Some of these contracts are incredibly bad. That brings up my first point: We don’t know who wrote your physician contract. Once we look into it carefully, we may find it is well-written, or we may find it is absolutely abusive. In my experience, roughly 15% – 20% of physician contracts are written by experts who know the employer and their needs and who genuinely want the contract to be fair for all parties. There may still need to be a number of clarifications and a few changes made for the recruited physician, but let’s give credit where it’s due.

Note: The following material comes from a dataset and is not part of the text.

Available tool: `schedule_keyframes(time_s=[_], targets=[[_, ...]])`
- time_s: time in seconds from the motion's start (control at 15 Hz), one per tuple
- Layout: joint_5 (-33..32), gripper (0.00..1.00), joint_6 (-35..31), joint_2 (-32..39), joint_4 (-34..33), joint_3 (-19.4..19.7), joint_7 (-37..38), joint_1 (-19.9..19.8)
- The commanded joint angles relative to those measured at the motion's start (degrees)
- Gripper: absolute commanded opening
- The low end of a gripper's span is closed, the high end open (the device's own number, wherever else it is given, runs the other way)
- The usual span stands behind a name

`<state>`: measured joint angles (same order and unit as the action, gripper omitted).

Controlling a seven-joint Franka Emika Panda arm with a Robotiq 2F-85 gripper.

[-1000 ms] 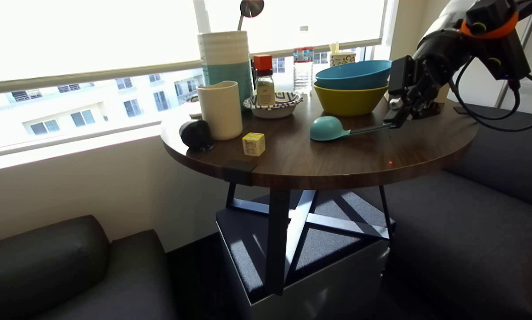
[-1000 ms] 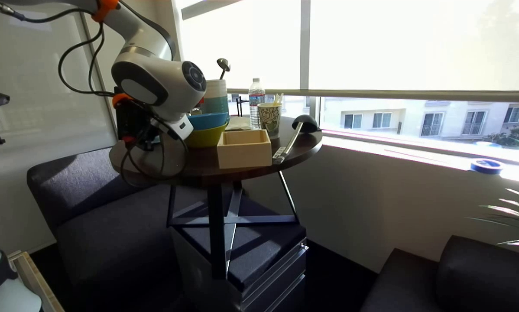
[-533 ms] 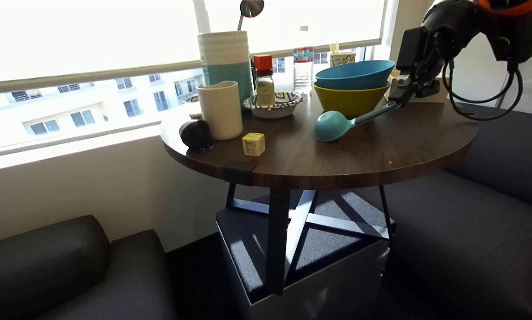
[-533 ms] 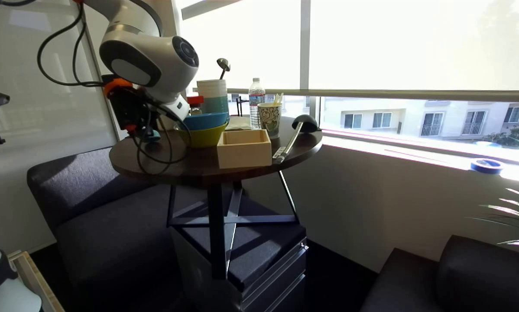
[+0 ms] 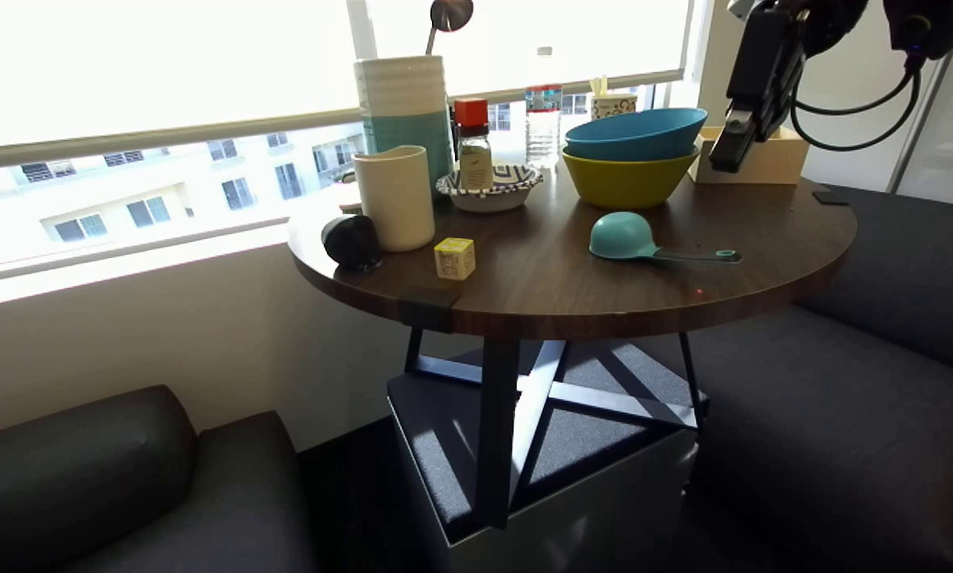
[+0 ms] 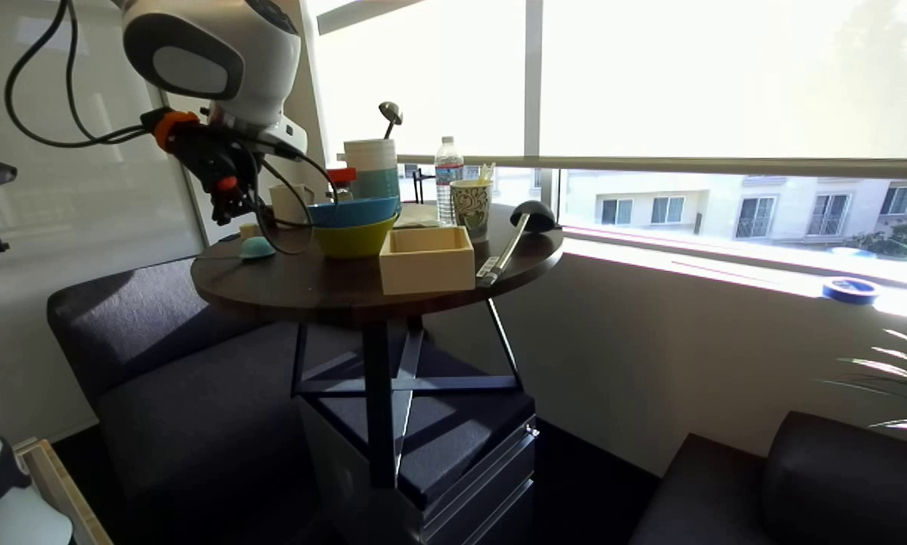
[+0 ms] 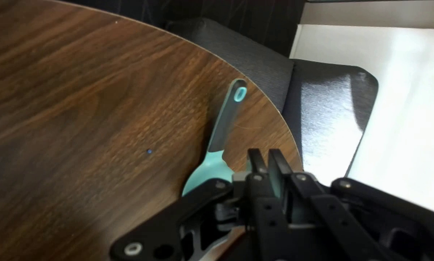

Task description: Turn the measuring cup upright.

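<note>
The teal measuring cup (image 5: pixel 621 236) rests on the round table with its rounded side up and its rim down. Its grey handle (image 5: pixel 695 256) points toward the right in that exterior view. In the other outside picture only its small teal dome (image 6: pixel 257 247) shows. In the wrist view, the handle (image 7: pixel 225 121) is fully seen, while the cup (image 7: pixel 208 170) is partly hidden behind my gripper (image 7: pixel 264 150). My gripper is empty, with a narrow gap between its fingertips. In an exterior view the gripper (image 5: pixel 727 159) hangs above the table, behind and above the handle, apart from it.
A blue bowl (image 5: pixel 635 133) sits in a yellow bowl (image 5: pixel 626 180) behind the cup. A wooden box (image 5: pixel 763 163) stands near my gripper. A yellow block (image 5: pixel 454 259), a white mug (image 5: pixel 397 199) and a black object (image 5: pixel 351 241) stand further left. The table edge (image 7: pixel 275 108) curves close to the handle.
My gripper held the handle, with the cup tilting half a second ago. Now it has let go and risen away. The cup rests dome up, slightly further right in an exterior view.
</note>
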<state>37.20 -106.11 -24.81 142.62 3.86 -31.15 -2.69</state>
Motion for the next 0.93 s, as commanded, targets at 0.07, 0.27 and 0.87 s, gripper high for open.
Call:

At the other end of the spectrum are contracts written by someone intent on short-changing the physician every step of the way. This may sound harsh, but it is a sad reality. I was once quoted in the American Medial News as saying “Thousands have Been Abused,” and I meant it! In Chicago, a consulting firm told the senior physician of a large clinic they had many years of experience writing physician contracts. This was not entirely false, but what they failed to say was they wrote one-sided contracts to keep newly recruited physicians in line. After losing several new physicians, the clinic asked me to re-write their contract. The original contract was appalling, and I felt strongly enough about it that I told the firm they should not be selling their services for such work. They didn’t like it, but I doubt they’ve changed. Remember, the loss of the new physicians was a huge cost to the practice and a huge cost to the recruited physicians who left in frustration after making bad career moves.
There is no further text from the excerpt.